While reading the articles, especially reading through Cornell West’s Moral Obligation of Living in a Democratic Society, the ideas that we impact each other and fate that has occurred to us in our childhood affects how we act throughout our childhood and as adults had a major impact on me. Connecting such concepts to my community partner, I quickly notice that those concepts are true. For example, this last week, I decided to stay with one child and play with him throughout the duration of the volunteering shift. He definitely taught me a great amount about word choice and pattern. At one instance, I tried to encourage him to wait for his turn to use more than one inflatable tube, but he wouldn’t agree with me. Then one of the adults was very clever to say that when the other child was done playing with the tube, that it would be his turn to play with it, and he completely stopped trying to get the tube from the other child. I was definitely in awe and acknowledged the adult’s vocal skills, and she explained to me that phrasing the command into giving them the opportunity and the choice really helps, even if the opportunity doesn’t come today or any time soon. That completely reminded me of Cornell’s concept of struggling to create democracy, and that “the roots of democracy are fundamentally grounded in mutual respect, personal responsibility, and social accountability. How she gave the child those three pillars of democracy at that moment made the child feel like he was in control, at the same time, teaching him fairness and equality.

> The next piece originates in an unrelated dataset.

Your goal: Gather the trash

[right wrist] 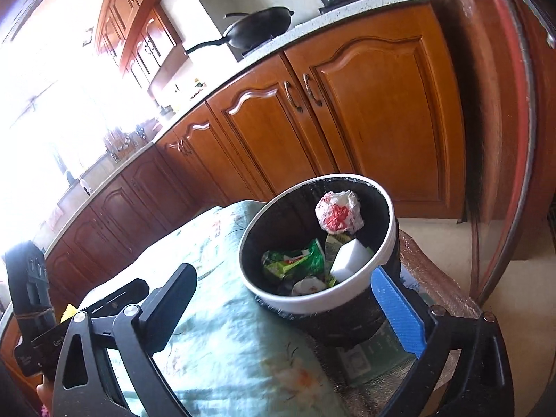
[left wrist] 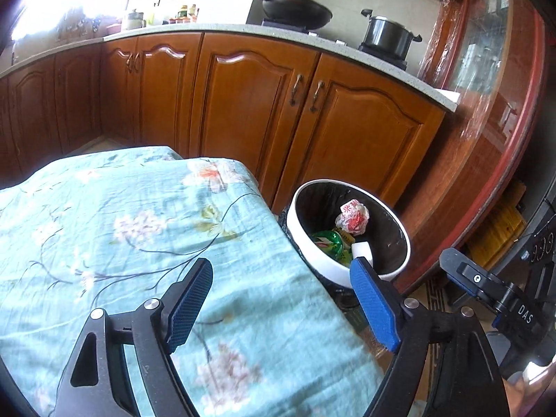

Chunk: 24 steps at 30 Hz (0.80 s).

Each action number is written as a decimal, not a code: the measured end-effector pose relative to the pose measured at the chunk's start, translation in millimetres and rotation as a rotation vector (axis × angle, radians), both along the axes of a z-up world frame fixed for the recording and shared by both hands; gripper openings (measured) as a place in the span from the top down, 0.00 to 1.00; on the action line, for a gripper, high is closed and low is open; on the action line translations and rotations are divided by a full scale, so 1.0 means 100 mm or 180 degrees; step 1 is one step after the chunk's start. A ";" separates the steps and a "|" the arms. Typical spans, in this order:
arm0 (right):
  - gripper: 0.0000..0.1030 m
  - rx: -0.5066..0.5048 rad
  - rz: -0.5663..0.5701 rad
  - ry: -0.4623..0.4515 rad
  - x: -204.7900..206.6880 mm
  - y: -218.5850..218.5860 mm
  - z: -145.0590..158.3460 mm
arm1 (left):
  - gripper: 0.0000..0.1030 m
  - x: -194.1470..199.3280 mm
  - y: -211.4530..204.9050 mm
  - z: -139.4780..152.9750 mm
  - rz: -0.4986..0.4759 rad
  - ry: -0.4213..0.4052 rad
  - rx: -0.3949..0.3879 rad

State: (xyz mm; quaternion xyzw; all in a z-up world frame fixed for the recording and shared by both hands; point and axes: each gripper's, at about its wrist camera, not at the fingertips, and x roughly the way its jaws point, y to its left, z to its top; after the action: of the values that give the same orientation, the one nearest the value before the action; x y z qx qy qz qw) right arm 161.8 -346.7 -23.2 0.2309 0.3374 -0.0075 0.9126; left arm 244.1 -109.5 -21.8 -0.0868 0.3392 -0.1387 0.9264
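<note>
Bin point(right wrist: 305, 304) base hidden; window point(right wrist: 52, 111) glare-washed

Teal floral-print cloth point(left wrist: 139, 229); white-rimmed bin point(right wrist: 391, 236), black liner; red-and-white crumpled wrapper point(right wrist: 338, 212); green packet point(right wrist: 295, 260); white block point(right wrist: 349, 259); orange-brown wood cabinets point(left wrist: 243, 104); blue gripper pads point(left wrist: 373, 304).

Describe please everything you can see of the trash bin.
The bin is round, with a wide white rim and a black liner bag inside. It stands upright and open beside the table with the floral cloth, in front of the wooden cabinets. Inside lie a crumpled red-and-white wrapper, a green packet, a white block and some paper scraps. Neither tongs touch it.
</note>
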 end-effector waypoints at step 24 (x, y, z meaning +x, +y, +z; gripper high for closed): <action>0.00 -0.1147 -0.0138 -0.0955 -0.82 1.03 0.76 | 0.01 -1.46 0.55 0.19 0.0631 -0.1018 0.0451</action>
State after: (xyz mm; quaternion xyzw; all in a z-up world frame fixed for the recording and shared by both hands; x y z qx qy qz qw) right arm 79.9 -243.5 52.4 0.0700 0.1861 -0.0528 0.9786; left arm 97.9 -54.7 -2.9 -0.0313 0.1865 -0.0345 0.9813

“Every claim creates an obligation” — William James

We are all pieces of gigantic puzzle, it is up to each other to complete it together — J. Cunanan

That being said, being part of a democratic community means having lots of opinions. And by having lots of opinions, we must find ways to understanding and formulate solutions from those opinions. From the values of humanistic ethics from each article, finding what is beneficial for that person and what is detrimental for that person can help us impact how to we decide what to do with the community and what will benefit them and us. Each of us plays a part in the overall success of the group or community and, like Carol Travis from the podcast says, “We need each other form the day we hatched”. However, reaching a cohesive resolution to so many problems is not simple because the issue can be sometimes misguided to a certain group, creating problem people who are not the real problems rather than addressing the true problem. This results in countless minutes, hours, days, months, years, or decades of struggle, trying to find and resolve the true problem. Although much time might be wasted talking and discussing suggestion after suggestion, this struggle is what makes us a democracy. We can collectively work out the underlying question, and find multiple reasonable solutions, rather than one not so reasonable solution. If we did not struggle, we most likely would not have fairness or freedom of speech or free will. If we let someone else take care of our own problems and we do not like it, it may become completely out of our control, diminishing the qualities of the democracy, as a nation, seek to obtain.